What the task asks >>
Print out the data that follows exactly, character for character, apart from the pictures.

Dataset excerpt >>
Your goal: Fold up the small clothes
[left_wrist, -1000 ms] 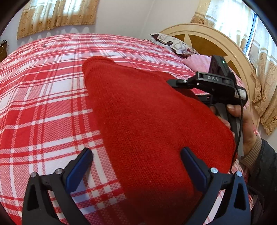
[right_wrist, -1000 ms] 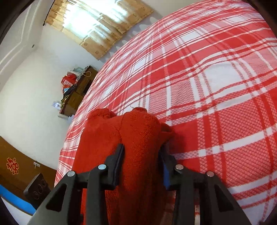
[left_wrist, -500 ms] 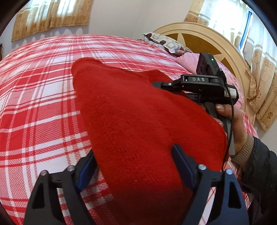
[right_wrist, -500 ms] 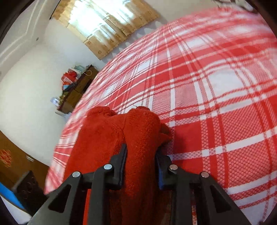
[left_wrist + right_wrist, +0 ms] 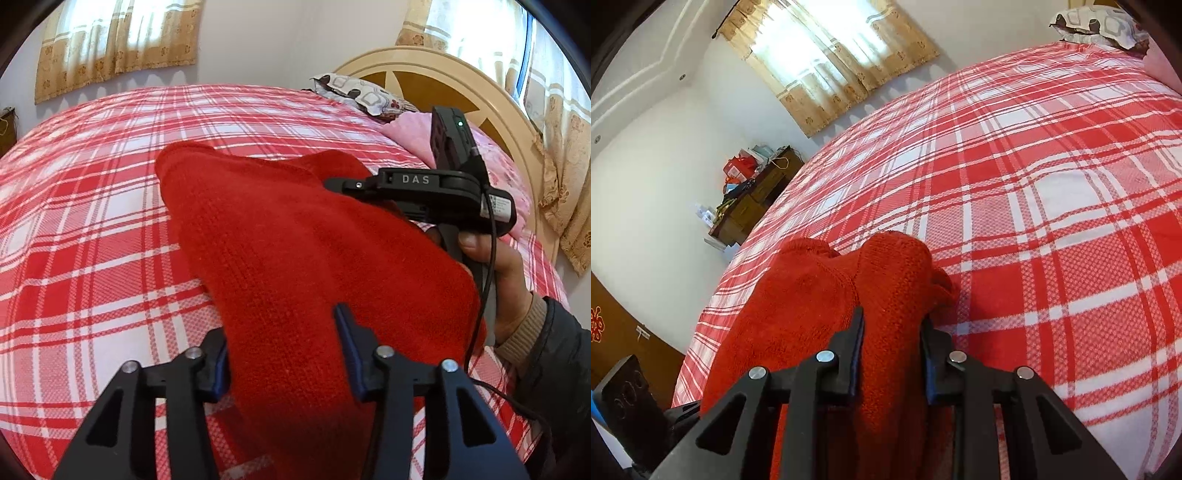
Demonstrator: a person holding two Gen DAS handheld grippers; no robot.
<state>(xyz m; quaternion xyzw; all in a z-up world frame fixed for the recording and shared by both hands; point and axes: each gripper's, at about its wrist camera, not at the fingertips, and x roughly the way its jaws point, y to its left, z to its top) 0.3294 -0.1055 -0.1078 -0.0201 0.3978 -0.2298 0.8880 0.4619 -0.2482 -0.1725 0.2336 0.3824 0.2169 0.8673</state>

Solution to this exercise >>
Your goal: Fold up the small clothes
[left_wrist, -1000 ms] 
[right_wrist, -1000 ms] 
[left_wrist, -500 ms] 
[right_wrist, -500 ms] 
[left_wrist + right_wrist, +0 ms] 
Demonstrator: a person holding two Gen DAS handheld grippers; no robot.
<state>(xyz m; quaternion xyzw; all in a z-up world frame fixed for the recording and shared by both hands; point and axes: each gripper's, at about its wrist camera, not at the fingertips, and x roughly the way its jaws point, y to its left, z to its top) 0.3294 -0.1055 -0.1078 -0.0201 0.3978 -0.2298 0.8880 0.4619 -0.2482 -0.1725 0.2336 0.3824 0.2169 0.8673</state>

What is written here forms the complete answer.